Dashboards¶
Dashboards render dbt results as charts, leaderboards, and KPIs. Store configuration files under dashboards/*.yaml inside your configuration roots (e.g. .kiket/analytics/dashboards, with legacy support for .kiket/dashboards).
Schema overview¶
Dashboard files use the following structure:
model_version: "1.0"
dashboard:
id: delivery-health
name: Delivery Health
description: Cycle time and throughput metrics.
widgets:
- id: cycle-time-trend
type: timeseries
title: Cycle Time (Days)
query: fct_cycle_time
query_config:
model: fct_cycle_time
filters:
project_id: ":project_id"
parameters:
- name: project_id
type: integer
required: true
order_by:
- completed_on
visualization:
x: completed_on
y: avg_cycle_days
- id: throughput-kpi
type: kpi
title: Issues Completed (Last 7 Days)
query: fct_throughput
query_config:
model: fct_throughput
filters:
project_id: ":project_id"
parameters:
- name: project_id
type: integer
required: true
options:
window: 7d
alerts:
- query: fct_cycle_time
condition: avg_cycle_days > 5
notify_roles:
- manager
query_config:
model: fct_cycle_time
filters:
project_id: ":project_id"
parameters:
- name: project_id
type: integer
required: true
Required keys¶
| Key | Description |
|---|---|
model_version |
Schema version (currently 1.0). |
dashboard.id |
Stable identifier used in URLs and APIs. |
dashboard.name |
Display name. |
dashboard.widgets |
Array of widget definitions. |
Widgets¶
Each widget definition supports the following properties:
| Key | Required | Notes |
|---|---|---|
id |
➖ | Helpful for testing and telemetry. |
type |
✅ | e.g. timeseries, kpi, leaderboard, table. |
title |
✅ | Widget heading. |
query |
✅ | Friendly identifier for the dbt model (shown in UI). |
query_config |
➖ | Execution details (model name, filters, parameters, order). |
visualization |
➖ | Options for x/y axes, grouping, formatting. |
options |
➖ | Miscellaneous settings (rolling windows, limits, etc.). |
query_config defaults to selecting all columns from the model and filtering by project_id. Override it when you need custom filters, ordering, or column lists.
Alerts¶
Alerts provide lightweight monitoring. Each alert can define:
| Key | Required | Notes |
|---|---|---|
query |
✅ | dbt model to evaluate. |
condition |
✅ | Expression evaluated against the aggregated result (e.g. avg_cycle_days > 5). |
notify_roles |
➖ | Roles to notify via the built-in notification system (manager, executive, etc.). |
query_config |
➖ | Overrides for model/filters (same schema as widget query_config). |
Publishing workflow¶
- Commit the dashboard YAML to your definition repository.
- After the next configuration sync, the dashboard appears in Analytics → Dashboards.
- Update or remove dashboards by editing the YAML file and syncing again.

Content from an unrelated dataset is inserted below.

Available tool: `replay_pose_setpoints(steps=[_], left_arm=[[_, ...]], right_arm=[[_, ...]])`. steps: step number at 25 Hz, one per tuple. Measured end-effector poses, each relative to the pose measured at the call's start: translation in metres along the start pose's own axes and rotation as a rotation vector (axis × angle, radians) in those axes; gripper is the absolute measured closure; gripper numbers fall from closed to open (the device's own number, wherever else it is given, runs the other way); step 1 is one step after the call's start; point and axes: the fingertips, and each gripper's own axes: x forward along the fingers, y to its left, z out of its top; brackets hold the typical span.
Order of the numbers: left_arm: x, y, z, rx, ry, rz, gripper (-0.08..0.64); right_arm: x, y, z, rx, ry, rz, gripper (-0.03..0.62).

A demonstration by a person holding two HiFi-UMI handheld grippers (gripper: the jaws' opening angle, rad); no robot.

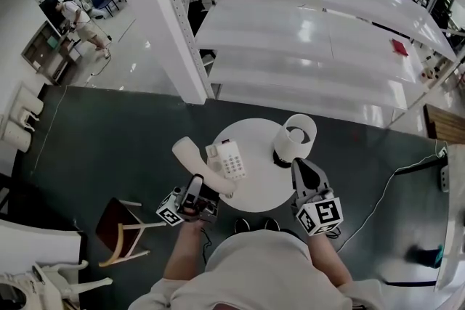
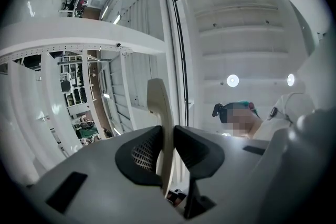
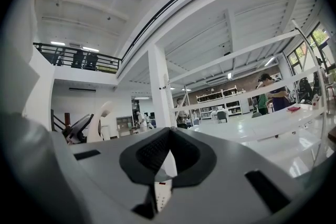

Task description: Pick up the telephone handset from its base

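The cream telephone handset [image 1: 195, 155] is off its base, tilted up and to the left over the round white table's [image 1: 260, 194] left edge. My left gripper [image 1: 197, 189] is shut on its lower end. In the left gripper view the handset [image 2: 160, 107] stands upright, clamped between the two black pads [image 2: 144, 152]. The white base [image 1: 231, 160] with its keypad lies on the table. My right gripper [image 1: 304, 169] rests at the table's right side, jaws together on nothing. In the right gripper view its pads [image 3: 157, 149] meet, and the raised handset [image 3: 102, 118] shows at the left.
A white cup-shaped object on a dark foot [image 1: 296, 138] stands at the table's back right. White shelving [image 1: 312, 33] and a post rise behind the table. A wooden chair [image 1: 123, 229] stands at the left. A cable [image 1: 385, 189] crosses the dark floor at the right.
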Motion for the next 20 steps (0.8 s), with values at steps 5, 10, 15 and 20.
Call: replay_pose_setpoints(steps=[5, 10, 15, 20], left_arm=[[-0.0004, -0.001, -0.0026, 0.005, 0.021, 0.001, 0.465], [-0.0001, -0.0032, -0.0036, 0.003, 0.026, -0.008, 0.465], [0.0013, -0.0073, -0.0052, 0.0, 0.024, -0.018, 0.465], [0.0025, -0.0089, -0.0068, 0.006, 0.04, -0.025, 0.465]], right_arm=[[0.0011, 0.0, 0.0003, 0.006, -0.001, -0.004, 0.584], [0.0013, 0.0036, 0.0023, -0.011, -0.01, 0.006, 0.584], [-0.0006, 0.0049, 0.0034, -0.013, -0.015, 0.005, 0.584], [0.0002, 0.0061, 0.0004, -0.015, -0.013, 0.008, 0.584]])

Viewing dashboards in Kiket¶
- Project dashboards are available at
/projects/:project_id/dashboards. - Use the sidebar to switch between dashboards; widgets refresh with the latest dbt data after every analytics run.
- The command palette (Cmd/Ctrl + K) now lists analytics shortcuts so you can jump to dashboards or queue a manual refresh without leaving the current view.

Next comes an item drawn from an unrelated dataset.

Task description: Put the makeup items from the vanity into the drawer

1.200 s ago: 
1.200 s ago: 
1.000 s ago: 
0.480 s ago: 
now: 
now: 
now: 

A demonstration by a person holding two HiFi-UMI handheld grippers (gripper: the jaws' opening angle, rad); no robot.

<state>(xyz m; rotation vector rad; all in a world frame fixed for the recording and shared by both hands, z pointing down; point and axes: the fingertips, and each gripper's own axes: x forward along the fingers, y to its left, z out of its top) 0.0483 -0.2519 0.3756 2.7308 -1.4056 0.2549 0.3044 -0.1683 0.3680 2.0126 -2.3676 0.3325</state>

- Alerts defined in the YAML file display beneath the widget grid to highlight conditions that require attention.
Best practices¶
- Keep widget IDs unique per dashboard for reliable telemetry.
- Pair dashboards with dbt tests to catch breaking changes in upstream models.

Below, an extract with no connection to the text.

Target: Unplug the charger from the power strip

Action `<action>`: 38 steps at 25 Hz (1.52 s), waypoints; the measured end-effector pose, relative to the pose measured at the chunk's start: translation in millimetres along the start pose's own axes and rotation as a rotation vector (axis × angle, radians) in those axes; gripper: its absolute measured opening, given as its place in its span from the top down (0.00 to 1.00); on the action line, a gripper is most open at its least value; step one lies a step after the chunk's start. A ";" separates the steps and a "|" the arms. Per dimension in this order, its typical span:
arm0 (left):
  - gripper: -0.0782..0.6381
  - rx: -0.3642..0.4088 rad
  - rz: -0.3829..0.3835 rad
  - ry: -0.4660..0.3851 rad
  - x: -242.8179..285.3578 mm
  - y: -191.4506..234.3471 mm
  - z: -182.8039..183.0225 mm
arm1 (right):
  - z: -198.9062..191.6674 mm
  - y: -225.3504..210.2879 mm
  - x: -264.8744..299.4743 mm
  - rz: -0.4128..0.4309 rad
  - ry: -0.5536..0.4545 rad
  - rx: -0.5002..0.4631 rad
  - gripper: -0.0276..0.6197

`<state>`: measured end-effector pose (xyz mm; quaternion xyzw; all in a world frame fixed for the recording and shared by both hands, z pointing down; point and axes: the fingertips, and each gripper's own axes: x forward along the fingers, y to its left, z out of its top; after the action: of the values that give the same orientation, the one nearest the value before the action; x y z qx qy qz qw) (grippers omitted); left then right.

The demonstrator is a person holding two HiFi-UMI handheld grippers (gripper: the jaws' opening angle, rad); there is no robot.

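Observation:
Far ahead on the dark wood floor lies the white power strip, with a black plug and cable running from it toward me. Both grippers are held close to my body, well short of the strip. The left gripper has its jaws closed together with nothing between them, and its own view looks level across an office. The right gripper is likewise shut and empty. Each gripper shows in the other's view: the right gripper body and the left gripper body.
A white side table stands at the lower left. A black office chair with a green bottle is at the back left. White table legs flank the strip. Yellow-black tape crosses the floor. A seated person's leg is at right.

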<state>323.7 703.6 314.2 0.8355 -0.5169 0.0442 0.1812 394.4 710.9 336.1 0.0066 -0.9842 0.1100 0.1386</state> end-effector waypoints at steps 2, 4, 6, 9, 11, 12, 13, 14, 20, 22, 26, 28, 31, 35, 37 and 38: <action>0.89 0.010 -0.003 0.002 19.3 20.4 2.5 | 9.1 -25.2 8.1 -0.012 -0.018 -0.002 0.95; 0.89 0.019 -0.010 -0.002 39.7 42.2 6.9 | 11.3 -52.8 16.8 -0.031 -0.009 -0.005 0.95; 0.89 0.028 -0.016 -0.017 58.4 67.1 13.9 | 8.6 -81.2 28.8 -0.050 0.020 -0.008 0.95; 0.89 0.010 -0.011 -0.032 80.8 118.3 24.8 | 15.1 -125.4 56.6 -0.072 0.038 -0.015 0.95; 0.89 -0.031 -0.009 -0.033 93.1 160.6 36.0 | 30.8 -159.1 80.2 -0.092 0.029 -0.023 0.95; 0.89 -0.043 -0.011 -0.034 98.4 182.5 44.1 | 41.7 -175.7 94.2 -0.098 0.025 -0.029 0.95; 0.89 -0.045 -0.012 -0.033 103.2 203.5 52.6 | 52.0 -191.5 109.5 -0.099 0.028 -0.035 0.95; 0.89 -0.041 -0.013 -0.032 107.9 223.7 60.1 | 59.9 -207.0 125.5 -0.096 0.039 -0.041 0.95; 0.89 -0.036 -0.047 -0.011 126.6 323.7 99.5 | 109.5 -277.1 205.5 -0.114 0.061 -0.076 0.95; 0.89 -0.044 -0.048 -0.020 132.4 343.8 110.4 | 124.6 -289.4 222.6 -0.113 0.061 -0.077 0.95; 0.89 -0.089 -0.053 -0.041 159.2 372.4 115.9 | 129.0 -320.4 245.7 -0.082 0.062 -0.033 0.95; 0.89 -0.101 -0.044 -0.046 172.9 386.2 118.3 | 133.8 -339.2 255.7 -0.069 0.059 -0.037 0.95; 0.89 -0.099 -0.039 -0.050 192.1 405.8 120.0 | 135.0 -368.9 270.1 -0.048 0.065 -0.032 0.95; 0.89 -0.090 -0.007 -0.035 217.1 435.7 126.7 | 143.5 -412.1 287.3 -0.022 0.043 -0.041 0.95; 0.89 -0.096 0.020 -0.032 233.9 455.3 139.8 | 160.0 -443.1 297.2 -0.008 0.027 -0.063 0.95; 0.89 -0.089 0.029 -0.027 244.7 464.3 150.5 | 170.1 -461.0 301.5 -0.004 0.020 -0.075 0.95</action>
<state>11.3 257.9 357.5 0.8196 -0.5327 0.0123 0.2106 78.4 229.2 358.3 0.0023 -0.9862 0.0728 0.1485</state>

- Use descriptive titles and meaningful descriptions so teams understand intent.
- Prefer
query_configfilters over ad-hoc SQL to maintain tenancy guarantees. - For shared dashboards, place them in template repositories so new projects inherit them automatically.
Extension dashboards¶
When a dashboard ships inside an extension bundle (extensions/<name>/.kiket/analytics/dashboards), Kiket automatically:
- Binds every widget/alert to the extension’s managed schema (
analytics_ext_<org>_<extension>_<installation_id>), so queries cannot read from shared marts. - Rejects schema-qualified models (e.g.,
public.fct_usage) to prevent cross-tenant access. - Stores the extension installation metadata alongside each widget, enabling auditing and CLI diagnostics.
Extension authors simply reference their dbt models by name (e.g., query: completed_requests); the runtime injects the correct schema at execution time.
Dashboards provide a consistent, configuration-driven way to surface the dbt analytics fabric across your organisation.